What are the causes of this new debt crisis?

. The debt relief of the International Monetary Fund (IMF) increased the creditworthiness of African countries, especially those where oil (Ghana) or natural gas (Mozambique) was found. Investors were again willing to grant risky loans.

. However, the fresh money was not invested in economically productive projects but served to plug budget holes. Large sums of money disappeared through corruption.
Falling commodity prices meant a drop in income for many countries. They thus lost the ability to service loans.

. Civil wars devastated entire regions and prevented any sustainable development

. Climate change caused storms, droughts and floods which have destroyed the economic foundations of many countries.

.  Rapid population growth requires heavy investments in infrastructure, education and health care, which are overwhelming countries.

.  As everywhere in the world, the Covid-19 pandemic means economic recession, high unemployment and hunger in major cities.

Africa’s biggest lender is China.

How to deal with the debt crisis
The global covid-19 epidemic is hitting poorer countries particularly hard. To help these countries, which lack the resources to fight the pandemic, the International Monetary Fund and the World Bank proposed to the club of the 20 largest industrialised countries (G20) to grant the poorest countries a deferral of repayments and interest until the end of 2021. 73 countries could benefit from this.
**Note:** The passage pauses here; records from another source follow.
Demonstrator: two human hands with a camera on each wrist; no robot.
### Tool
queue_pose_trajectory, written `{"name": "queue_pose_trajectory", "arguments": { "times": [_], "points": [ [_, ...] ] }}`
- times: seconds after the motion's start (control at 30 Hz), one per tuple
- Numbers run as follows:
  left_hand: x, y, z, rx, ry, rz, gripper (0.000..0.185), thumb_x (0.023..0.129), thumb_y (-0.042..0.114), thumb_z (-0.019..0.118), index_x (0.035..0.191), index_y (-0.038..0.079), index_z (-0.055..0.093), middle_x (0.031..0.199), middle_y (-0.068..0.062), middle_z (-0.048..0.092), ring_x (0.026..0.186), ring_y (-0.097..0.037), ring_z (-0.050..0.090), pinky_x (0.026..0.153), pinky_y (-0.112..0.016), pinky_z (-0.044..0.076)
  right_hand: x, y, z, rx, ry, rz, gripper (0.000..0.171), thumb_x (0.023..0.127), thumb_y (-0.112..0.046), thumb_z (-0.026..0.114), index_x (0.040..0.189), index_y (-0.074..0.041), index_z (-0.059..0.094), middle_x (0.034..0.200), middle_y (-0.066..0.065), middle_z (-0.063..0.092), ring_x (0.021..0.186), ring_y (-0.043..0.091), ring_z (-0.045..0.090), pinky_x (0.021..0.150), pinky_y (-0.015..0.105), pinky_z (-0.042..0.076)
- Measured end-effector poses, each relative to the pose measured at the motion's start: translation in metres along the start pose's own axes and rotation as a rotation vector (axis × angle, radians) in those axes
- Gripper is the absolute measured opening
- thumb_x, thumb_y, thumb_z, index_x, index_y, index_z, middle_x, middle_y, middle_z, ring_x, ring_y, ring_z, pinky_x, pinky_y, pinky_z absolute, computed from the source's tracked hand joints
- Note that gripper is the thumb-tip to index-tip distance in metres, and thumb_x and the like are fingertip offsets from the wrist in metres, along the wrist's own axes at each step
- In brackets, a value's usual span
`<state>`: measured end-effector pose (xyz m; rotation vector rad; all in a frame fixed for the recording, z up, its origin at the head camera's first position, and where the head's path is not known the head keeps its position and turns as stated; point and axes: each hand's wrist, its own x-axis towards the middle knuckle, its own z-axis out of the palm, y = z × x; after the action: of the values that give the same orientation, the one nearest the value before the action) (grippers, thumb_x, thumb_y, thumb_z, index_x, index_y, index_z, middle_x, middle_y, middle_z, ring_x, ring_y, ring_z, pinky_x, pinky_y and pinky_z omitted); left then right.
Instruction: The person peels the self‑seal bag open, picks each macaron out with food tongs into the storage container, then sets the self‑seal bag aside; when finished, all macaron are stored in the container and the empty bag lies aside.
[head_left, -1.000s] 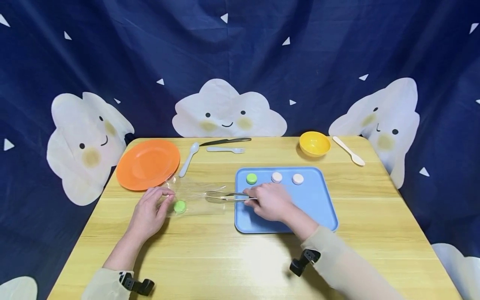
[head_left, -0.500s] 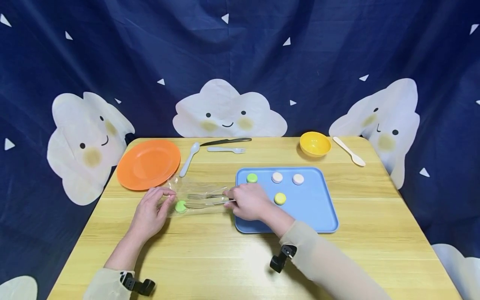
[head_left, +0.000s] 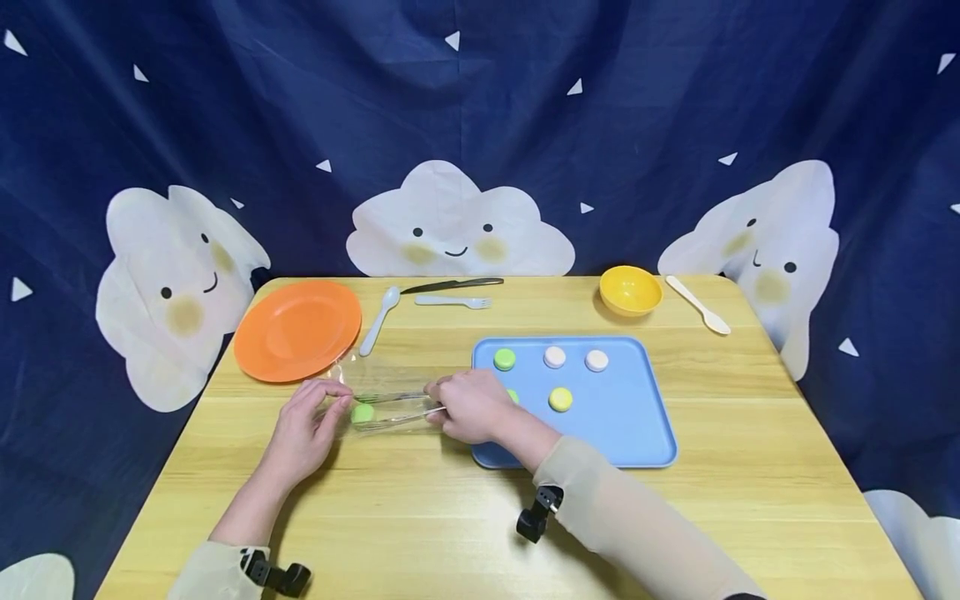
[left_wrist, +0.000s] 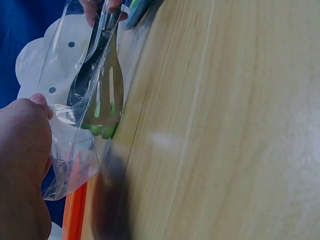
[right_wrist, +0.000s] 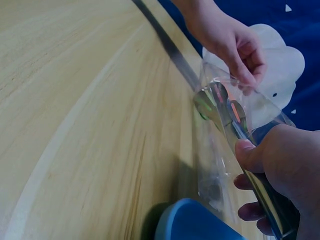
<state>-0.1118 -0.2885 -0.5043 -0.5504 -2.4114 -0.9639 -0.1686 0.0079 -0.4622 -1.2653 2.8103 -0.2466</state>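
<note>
My left hand (head_left: 306,422) pinches the upper side of a clear plastic bag (left_wrist: 65,172) between thumb and fingers. In my right hand (head_left: 472,406) are metal tongs (right_wrist: 257,180) with slotted ends. The tongs reach into the bag, and in the head view their two arms are spread on either side of a green macaron (head_left: 363,413). In the left wrist view the slotted heads overlap that macaron (left_wrist: 104,131). Close behind the right hand, the blue tray (head_left: 615,429) bears green, yellow and pale macarons, one green one partly hidden by the hand.
An orange plate (head_left: 297,329) stands at the back left. Near it lie a pale blue spoon (head_left: 380,321), a pale blue fork (head_left: 453,302) and a black knife (head_left: 452,285). A yellow bowl (head_left: 630,292) and a cream spoon (head_left: 698,305) are at the back right.
My right hand has moved left from over the tray, taking the tongs deeper into the bag; their ends have spread around the green macaron. The left hand has hardly moved.
</note>
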Motion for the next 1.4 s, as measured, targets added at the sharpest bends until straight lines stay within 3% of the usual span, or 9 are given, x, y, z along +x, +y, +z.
{"name": "queue_pose_trajectory", "arguments": {
  "times": [0.23,0.57,0.77,0.83,0.97,1.13,1.27,1.4],
  "points": [
    [0.0,0.001,0.0,0.019,-0.03,-0.022,0.017,0.093,-0.008,0.075,0.104,0.005,0.072,0.103,-0.002,0.073,0.105,-0.023,0.064,0.1,-0.018,0.042,-0.001,0.0,0.003,0.014,0.013,0.0,0.02,0.104,-0.04,0.066,0.091,-0.025,0.064,0.082,-0.009,0.064,0.062,0.012,0.055,0.049,0.031,0.043],
    [-0.002,-0.002,0.001,0.054,-0.038,-0.015,0.02,0.091,-0.008,0.077,0.104,0.007,0.072,0.102,-0.001,0.073,0.106,-0.024,0.063,0.1,-0.023,0.041,-0.019,0.011,-0.007,0.067,0.036,-0.025,0.018,0.106,-0.038,0.066,0.102,-0.021,0.071,0.085,-0.007,0.066,0.066,0.014,0.059,0.054,0.032,0.046],
    [-0.001,-0.002,0.001,0.07,-0.039,-0.018,0.02,0.091,-0.008,0.077,0.103,0.007,0.072,0.102,-0.002,0.073,0.105,-0.025,0.063,0.097,-0.031,0.044,-0.036,0.024,-0.017,0.093,0.057,-0.007,0.038,0.106,-0.037,0.066,0.134,-0.013,0.073,0.118,0.001,0.076,0.091,0.022,0.073,0.071,0.04,0.059],
    [0.0,-0.002,0.001,0.071,-0.041,-0.019,0.02,0.091,-0.007,0.077,0.103,0.007,0.072,0.102,-0.003,0.073,0.105,-0.025,0.063,0.096,-0.034,0.044,-0.042,0.029,-0.022,0.108,0.069,0.005,0.04,0.106,-0.036,0.067,0.137,-0.012,0.071,0.123,0.001,0.075,0.089,0.021,0.073,0.072,0.04,0.059],
    [0.0,-0.002,0.001,0.077,-0.041,-0.025,0.019,0.092,-0.007,0.077,0.103,0.007,0.072,0.101,-0.003,0.073,0.105,-0.025,0.063,0.095,-0.037,0.044,-0.054,0.04,-0.027,0.105,0.092,0.012,0.039,0.105,-0.036,0.068,0.136,-0.013,0.072,0.115,-0.001,0.077,0.078,0.017,0.069,0.068,0.039,0.057],
    [0.001,-0.001,0.001,0.071,-0.031,-0.022,0.019,0.091,-0.008,0.078,0.102,0.007,0.072,0.101,-0.003,0.074,0.104,-0.024,0.063,0.093,-0.035,0.044,-0.073,0.052,-0.034,0.102,0.121,0.028,0.036,0.103,-0.036,0.071,0.13,-0.013,0.075,0.103,-0.002,0.076,0.062,0.01,0.054,0.056,0.034,0.047],
    [0.001,0.0,0.002,0.065,-0.028,-0.013,0.018,0.091,-0.008,0.078,0.103,0.006,0.073,0.1,-0.003,0.073,0.103,-0.024,0.063,0.092,-0.034,0.044,-0.09,0.06,-0.039,0.123,0.134,0.052,0.036,0.102,-0.034,0.073,0.129,-0.011,0.076,0.1,-0.002,0.075,0.061,0.007,0.049,0.055,0.03,0.044],
    [-0.001,-0.001,0.003,0.069,-0.021,-0.016,0.019,0.091,-0.008,0.078,0.103,0.007,0.073,0.1,-0.002,0.073,0.102,-0.024,0.063,0.091,-0.034,0.044,-0.108,0.068,-0.042,0.105,0.152,0.08,0.033,0.1,-0.034,0.075,0.126,-0.013,0.076,0.083,-0.01,0.065,0.058,0.005,0.045,0.055,0.029,0.042]
  ]
}}
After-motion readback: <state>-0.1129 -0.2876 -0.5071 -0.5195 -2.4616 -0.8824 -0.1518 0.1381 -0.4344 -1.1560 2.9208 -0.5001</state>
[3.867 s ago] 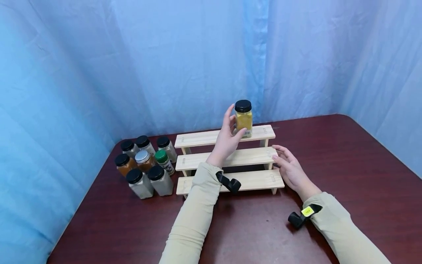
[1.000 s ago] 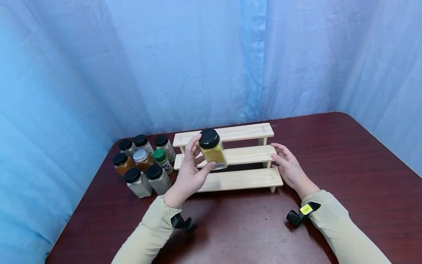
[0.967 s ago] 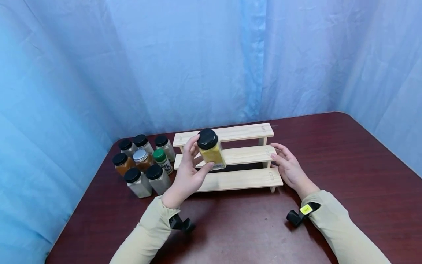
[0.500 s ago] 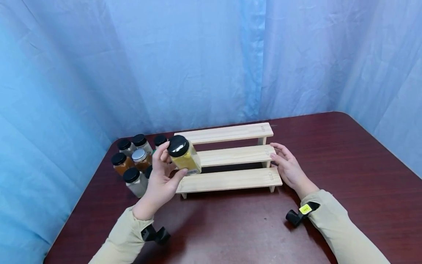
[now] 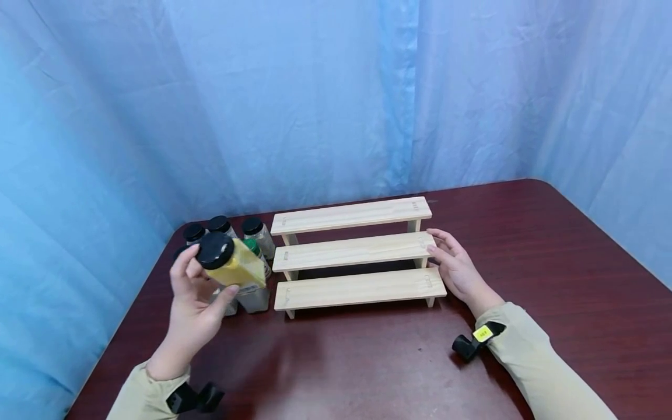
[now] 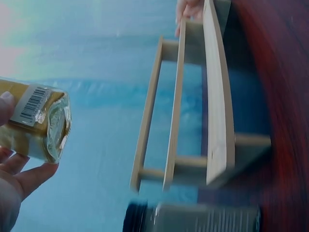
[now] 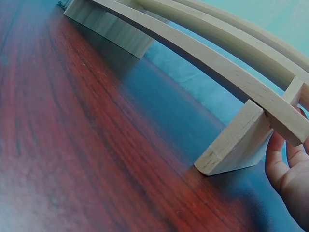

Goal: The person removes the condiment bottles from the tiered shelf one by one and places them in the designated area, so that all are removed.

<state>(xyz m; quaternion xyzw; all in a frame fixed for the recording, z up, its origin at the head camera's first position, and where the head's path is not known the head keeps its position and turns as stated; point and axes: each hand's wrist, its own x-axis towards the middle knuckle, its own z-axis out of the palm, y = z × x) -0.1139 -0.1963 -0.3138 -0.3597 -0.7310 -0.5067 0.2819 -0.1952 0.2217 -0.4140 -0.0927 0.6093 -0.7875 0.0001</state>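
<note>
My left hand (image 5: pixel 191 309) holds a square spice jar (image 5: pixel 240 265) of yellow powder with a black lid, thumb on one side and fingers on the other. The jar is tilted in the air above the other jars at the left; its barcode label and glass base show in the left wrist view. A three-tier wooden rack (image 5: pixel 352 251) stands mid-table with bare shelves. At its right end, my right hand (image 5: pixel 459 274) grips the edge of the middle shelf between thumb and fingers. In the right wrist view, those fingers are partly hidden behind the shelf ends.
Several jars stand left of the rack, partly covered by my left hand and the yellow jar. Among them are a green-lidded jar (image 5: pixel 253 246) and a black-lidded jar (image 5: pixel 253 227). The dark red table (image 5: pixel 357 356) meets blue curtains (image 5: pixel 294 105) behind.
My left hand has carried the yellow jar from above the rack's top shelf leftward and down to over the jar cluster, tilting it. My right hand stays at the rack's right end.
</note>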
Debt relief organisations welcome this initiative, but criticise three things:

. Cancellation of the debt is only a temporary postponement, but not a solution to the problem, because from 2023 onwards, the suspended repayments and interest payments have to be made up.
. The number of beneficiary countries is too small. Many other countries need the same help.

.  Not all creditors participate. Private creditors and the World Bank are left out.

The German debt relief alliance erlassjahr.de has long been calling for a definitive mechanism for over-indebted countries to solve their problems in the long term and give them a real fresh start. The so-called “Paris Club” of creditor states often grants insolvent states a longer payment period and limited relief. But this only postpones the debt problem but does not solve it.